Broadly defined by the Federal government, there are three (3) basic categories of elder abuse: (A) domestic elder abuse; (B) institutional elder abuse; and (C) self-neglect or self-abuse. A. Domestic elder abuse refers to any mistreatment of an older person by someone who has a special relationship with the elder (e.g., a spouse, a sibling, an adult child, a friend, or caregiver.) The most prevalent form of abuse is by younger family members who are responsible for the care of their elderly relatives. B. Institutional elder abuse refers to abuse that occurs in residential facilities for older persons (e.g., nursing homes, foster homes, group homes, etc.).

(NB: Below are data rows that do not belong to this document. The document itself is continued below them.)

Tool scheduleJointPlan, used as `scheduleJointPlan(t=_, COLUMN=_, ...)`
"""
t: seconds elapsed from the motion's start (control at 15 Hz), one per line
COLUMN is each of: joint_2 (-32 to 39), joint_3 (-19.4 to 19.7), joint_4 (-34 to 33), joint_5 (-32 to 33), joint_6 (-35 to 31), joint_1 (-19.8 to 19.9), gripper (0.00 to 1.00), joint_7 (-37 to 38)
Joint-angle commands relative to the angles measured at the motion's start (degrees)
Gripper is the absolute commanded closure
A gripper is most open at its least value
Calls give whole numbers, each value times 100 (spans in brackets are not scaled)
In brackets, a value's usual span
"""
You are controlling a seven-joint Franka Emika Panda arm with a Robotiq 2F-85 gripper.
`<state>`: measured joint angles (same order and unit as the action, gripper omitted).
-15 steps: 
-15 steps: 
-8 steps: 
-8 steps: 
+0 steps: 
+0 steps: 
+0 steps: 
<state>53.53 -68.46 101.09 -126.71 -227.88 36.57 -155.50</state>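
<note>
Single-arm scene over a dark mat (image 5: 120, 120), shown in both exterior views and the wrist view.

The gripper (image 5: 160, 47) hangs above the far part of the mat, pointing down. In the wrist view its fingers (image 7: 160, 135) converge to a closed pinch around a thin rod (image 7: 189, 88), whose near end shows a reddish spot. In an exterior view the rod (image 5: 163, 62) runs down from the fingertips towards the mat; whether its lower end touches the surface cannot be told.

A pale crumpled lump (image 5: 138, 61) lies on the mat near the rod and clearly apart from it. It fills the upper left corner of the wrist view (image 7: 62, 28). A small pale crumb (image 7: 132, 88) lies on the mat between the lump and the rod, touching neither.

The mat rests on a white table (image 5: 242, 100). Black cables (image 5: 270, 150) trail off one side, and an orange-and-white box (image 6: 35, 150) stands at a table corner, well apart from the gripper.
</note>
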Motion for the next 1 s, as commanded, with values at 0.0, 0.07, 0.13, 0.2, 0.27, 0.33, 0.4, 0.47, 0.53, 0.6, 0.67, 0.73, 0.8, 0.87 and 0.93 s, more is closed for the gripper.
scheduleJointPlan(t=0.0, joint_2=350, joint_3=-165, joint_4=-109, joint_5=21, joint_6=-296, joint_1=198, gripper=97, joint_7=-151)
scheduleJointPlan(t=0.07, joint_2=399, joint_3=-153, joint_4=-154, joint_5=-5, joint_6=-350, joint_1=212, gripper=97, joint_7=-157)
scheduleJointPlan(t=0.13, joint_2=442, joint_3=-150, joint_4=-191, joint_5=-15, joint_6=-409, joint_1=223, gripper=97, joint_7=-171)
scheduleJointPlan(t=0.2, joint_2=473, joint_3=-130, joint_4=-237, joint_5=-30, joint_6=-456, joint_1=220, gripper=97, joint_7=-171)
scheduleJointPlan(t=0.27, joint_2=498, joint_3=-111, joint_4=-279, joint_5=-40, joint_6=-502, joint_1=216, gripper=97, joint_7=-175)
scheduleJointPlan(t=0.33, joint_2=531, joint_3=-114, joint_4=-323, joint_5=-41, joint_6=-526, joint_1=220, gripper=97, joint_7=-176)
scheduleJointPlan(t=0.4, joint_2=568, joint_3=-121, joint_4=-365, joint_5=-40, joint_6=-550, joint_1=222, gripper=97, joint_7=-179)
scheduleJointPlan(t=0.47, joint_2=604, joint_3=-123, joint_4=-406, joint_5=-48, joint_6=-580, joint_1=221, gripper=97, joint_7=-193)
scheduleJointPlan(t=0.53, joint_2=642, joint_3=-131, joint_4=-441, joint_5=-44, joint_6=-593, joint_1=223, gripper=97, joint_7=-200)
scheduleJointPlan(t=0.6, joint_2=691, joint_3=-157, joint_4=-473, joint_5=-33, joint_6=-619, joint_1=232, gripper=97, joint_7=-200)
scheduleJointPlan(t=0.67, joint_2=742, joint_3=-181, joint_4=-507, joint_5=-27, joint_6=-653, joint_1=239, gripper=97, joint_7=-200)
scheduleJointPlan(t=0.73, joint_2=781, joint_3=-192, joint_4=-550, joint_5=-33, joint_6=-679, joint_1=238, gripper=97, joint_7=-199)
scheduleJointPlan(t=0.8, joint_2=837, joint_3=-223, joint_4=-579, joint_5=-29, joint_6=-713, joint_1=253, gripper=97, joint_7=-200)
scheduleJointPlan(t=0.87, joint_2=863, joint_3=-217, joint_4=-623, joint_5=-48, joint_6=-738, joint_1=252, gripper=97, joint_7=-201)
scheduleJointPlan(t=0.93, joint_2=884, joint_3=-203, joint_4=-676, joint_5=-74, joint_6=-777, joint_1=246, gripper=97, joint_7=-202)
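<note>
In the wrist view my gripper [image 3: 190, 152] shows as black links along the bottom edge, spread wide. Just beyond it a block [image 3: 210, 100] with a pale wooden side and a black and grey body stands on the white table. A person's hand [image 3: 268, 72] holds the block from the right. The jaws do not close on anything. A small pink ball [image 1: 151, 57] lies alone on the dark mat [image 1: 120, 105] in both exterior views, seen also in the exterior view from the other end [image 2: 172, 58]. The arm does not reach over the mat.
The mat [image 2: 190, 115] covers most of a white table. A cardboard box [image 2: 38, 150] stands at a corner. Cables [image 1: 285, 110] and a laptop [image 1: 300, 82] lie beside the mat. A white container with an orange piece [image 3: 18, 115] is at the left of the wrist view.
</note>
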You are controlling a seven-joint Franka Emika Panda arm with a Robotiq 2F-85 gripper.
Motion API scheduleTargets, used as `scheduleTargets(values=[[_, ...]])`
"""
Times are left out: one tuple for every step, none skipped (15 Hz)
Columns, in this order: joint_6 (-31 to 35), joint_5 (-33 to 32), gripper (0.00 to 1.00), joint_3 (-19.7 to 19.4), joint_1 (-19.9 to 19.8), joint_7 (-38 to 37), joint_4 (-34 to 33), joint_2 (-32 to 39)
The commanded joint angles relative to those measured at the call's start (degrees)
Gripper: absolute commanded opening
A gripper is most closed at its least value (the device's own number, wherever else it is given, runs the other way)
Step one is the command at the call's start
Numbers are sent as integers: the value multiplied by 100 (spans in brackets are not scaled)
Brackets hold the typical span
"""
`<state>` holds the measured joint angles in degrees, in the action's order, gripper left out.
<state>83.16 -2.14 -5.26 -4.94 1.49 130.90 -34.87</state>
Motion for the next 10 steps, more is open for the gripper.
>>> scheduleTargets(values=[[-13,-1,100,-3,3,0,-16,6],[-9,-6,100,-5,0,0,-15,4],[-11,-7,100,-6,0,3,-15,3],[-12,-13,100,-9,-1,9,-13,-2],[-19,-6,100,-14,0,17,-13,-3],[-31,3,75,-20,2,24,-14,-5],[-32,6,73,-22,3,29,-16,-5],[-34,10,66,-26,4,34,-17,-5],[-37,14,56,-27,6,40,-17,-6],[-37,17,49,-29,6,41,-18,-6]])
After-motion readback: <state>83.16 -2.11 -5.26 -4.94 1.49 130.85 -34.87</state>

Perpetrators of institutional abuse usually are persons who have a legal or contractual obligation to provide elder victims with care and protection (e.g., paid caregivers, staff, and professionals) C. Self-neglect or self-abuse is an act, or failure to act, by the elderly person which is life-threatening or which can lead to serious injury. Examples include the refusal to eat or take medication, the refusal to visit the doctor as directed, and the refusal to bathe or follow other basic hygiene routines. Financial exploitation, a type of domestic elder abuse, is defined as the illegal or improper use of an elder’s assets. Examples include but are not limited to cashing an elderly person’s checks without authorization / permission; forging an older person’s signature; misusing or stealing an older person’s money or possessions; coercing or deceiving an older person into signing any documents (e.g., contracts or will); and the improper use of a conservatorship, guardianship, or power of attorney.)

When a client is a victim of abuse, there are certain steps that can be taken to stop further abuse, such as obtaining an injunction, a restraining order, or an order removing or evicting the abuser from the victim’s home, or by filing a complaint against a facility or employee, or removing the victim from the facility. In cases where the victim is incapacitated, it may be necessary to petition the court for the appointment of a guardian, or to file a protective proceeding. In addition, the victim should consider filing criminal charges against the perpetrator of the exploitation. When the client is a victim of domestic violence, it may be possible to obtain a temporary restraining order or domestic violence injunction, or to commence a separate maintenance or divorce proceeding, depending upon the victim’s wishes. The attorneys at Vanarelli & Li, LLC have extensive litigation experience representing the victims of abuse as well as defending against false claims of elder abuse.